(Problem to solve):
Reproduce exactly the span of lines beginning at the one with "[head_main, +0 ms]" and ending at the last line of the data below, omitting pictures.

(The data):
/---

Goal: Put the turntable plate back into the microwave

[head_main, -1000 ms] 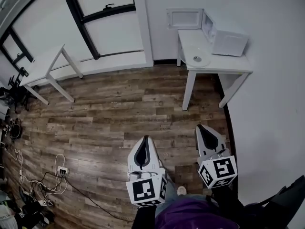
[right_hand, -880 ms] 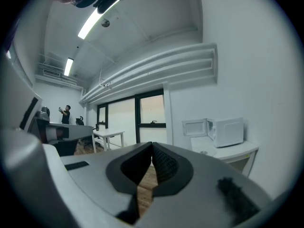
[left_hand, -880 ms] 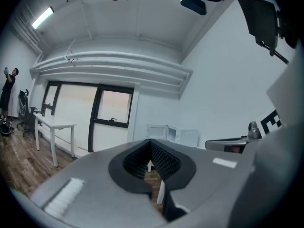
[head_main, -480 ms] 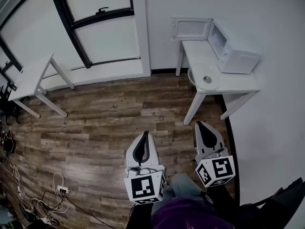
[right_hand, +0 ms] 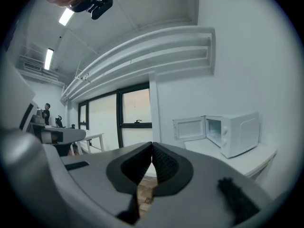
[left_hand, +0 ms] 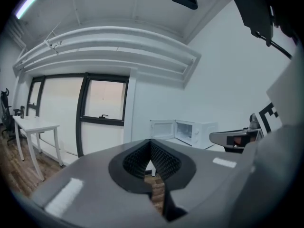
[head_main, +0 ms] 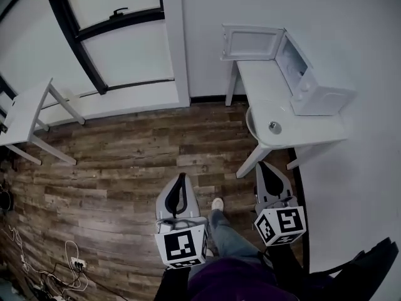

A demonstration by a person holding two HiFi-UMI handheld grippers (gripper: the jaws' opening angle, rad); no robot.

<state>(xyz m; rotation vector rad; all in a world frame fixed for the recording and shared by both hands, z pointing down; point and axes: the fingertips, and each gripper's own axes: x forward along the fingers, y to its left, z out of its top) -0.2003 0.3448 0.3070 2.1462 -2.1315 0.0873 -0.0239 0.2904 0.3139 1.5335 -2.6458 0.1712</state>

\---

(Written solution):
[head_main, +0 ms] 

A demonstration by a person holding two HiFi-UMI handheld grippers (gripper: the jaws' opening angle, rad); no robot.

<state>(xyz m; rotation vector rad; all in a world frame fixed for the recording and shared by both hands, z pointing down; point and axes: the fingertips, and each gripper's own axes: x forward along the fingers, y to its left, z out of its top) -0.2003 0.3448 0.3070 2.1462 -2.1315 0.0873 -0.0239 0.2904 0.3139 1.5335 -2.6458 0.1712</state>

With that, the exercise is done.